Would you retype the listing word for word, skipping its pictures?

=== Section Start ===

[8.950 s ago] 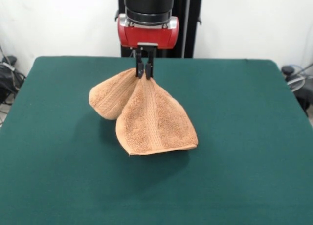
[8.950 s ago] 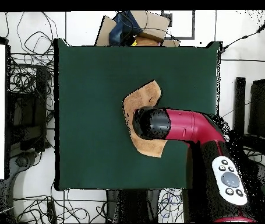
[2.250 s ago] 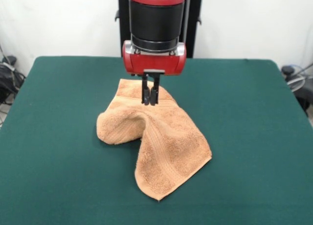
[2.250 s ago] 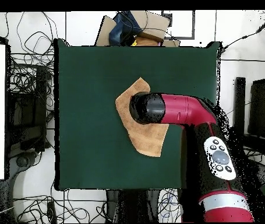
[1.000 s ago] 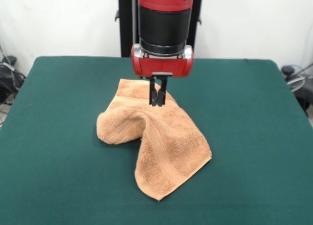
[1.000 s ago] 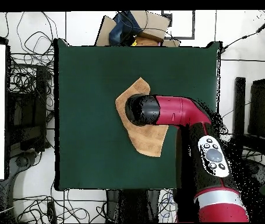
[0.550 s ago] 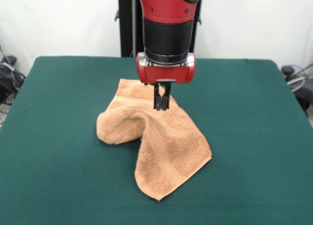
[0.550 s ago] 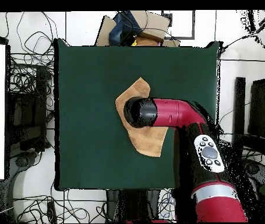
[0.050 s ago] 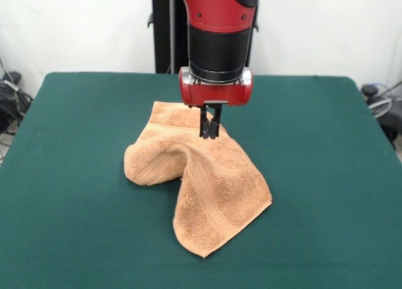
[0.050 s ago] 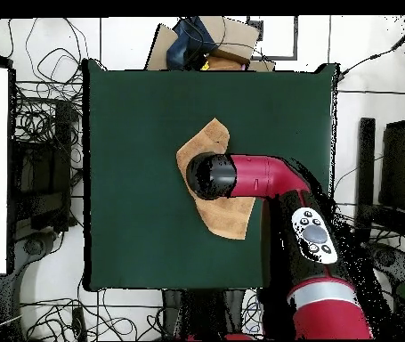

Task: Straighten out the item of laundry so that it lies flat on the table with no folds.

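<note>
On the table (image 9: 326,176), near the middle of the green cloth, the towel (image 9: 213,188) is lying crumpled, not flat. Plenty of bare table on every side, so room is not the constraint.

Progress call: well short of done. From the front view the towel is resting fully on the surface, nothing hanging, but it is bunching into a raised hump on the left side with a fold ridge running down toward the near corner. One flap is spreading out toward the near-right and looking close to flat; the far edge with the woven band is also lying fairly flat. The hump and the doubled-over part are what is left to open out.

Overhead view is agreeing: the arm (image 10: 268,176) is covering the towel's middle, and only an irregular outline is showing around it, not a square.

The gripper (image 9: 210,130) is hanging over the far part of the towel, fingers pressed close together, tips at or just above the fabric. I cannot tell whether any cloth is pinched; it is reading as empty to me.

Judgement: needs at least one more grab at a corner of the folded part, then a pull outward.
</note>
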`<control>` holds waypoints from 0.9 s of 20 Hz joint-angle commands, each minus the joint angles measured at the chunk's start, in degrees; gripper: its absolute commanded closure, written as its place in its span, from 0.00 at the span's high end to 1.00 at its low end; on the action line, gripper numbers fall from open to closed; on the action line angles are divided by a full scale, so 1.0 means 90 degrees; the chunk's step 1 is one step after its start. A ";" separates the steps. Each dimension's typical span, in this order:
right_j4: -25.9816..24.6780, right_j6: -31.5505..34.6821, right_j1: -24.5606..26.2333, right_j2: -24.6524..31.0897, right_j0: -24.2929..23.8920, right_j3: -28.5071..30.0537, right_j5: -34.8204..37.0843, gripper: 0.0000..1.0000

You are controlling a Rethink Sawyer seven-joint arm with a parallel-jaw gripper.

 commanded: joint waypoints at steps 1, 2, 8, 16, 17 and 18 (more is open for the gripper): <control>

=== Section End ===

■ **Result below**:
[8.950 s ago] 
[8.950 s ago] 
[2.250 s ago] 
[2.250 s ago] 
[1.000 s ago] 
[1.000 s ago] 
[0.550 s ago] 
[0.550 s ago] 
[0.050 s ago] 
[0.050 s ago] 

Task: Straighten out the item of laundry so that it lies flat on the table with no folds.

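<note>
On the table (image 9: 326,176), near the middle of the green cloth, the towel (image 9: 213,188) is lying crumpled, not flat. Plenty of bare table on every side, so room is not the constraint.

Progress call: well short of done. From the front view the towel is resting fully on the surface, nothing hanging, but it is bunching into a raised hump on the left side with a fold ridge running down toward the near corner. One flap is spreading out toward the near-right and looking close to flat; the far edge with the woven band is also lying fairly flat. The hump and the doubled-over part are what is left to open out.

Overhead view is agreeing: the arm (image 10: 268,176) is covering the towel's middle, and only an irregular outline is showing around it, not a square.

The gripper (image 9: 210,130) is hanging over the far part of the towel, fingers pressed close together, tips at or just above the fabric. I cannot tell whether any cloth is pinched; it is reading as empty to me.

Judgement: needs at least one more grab at a corner of the folded part, then a pull outward.
</note>
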`<control>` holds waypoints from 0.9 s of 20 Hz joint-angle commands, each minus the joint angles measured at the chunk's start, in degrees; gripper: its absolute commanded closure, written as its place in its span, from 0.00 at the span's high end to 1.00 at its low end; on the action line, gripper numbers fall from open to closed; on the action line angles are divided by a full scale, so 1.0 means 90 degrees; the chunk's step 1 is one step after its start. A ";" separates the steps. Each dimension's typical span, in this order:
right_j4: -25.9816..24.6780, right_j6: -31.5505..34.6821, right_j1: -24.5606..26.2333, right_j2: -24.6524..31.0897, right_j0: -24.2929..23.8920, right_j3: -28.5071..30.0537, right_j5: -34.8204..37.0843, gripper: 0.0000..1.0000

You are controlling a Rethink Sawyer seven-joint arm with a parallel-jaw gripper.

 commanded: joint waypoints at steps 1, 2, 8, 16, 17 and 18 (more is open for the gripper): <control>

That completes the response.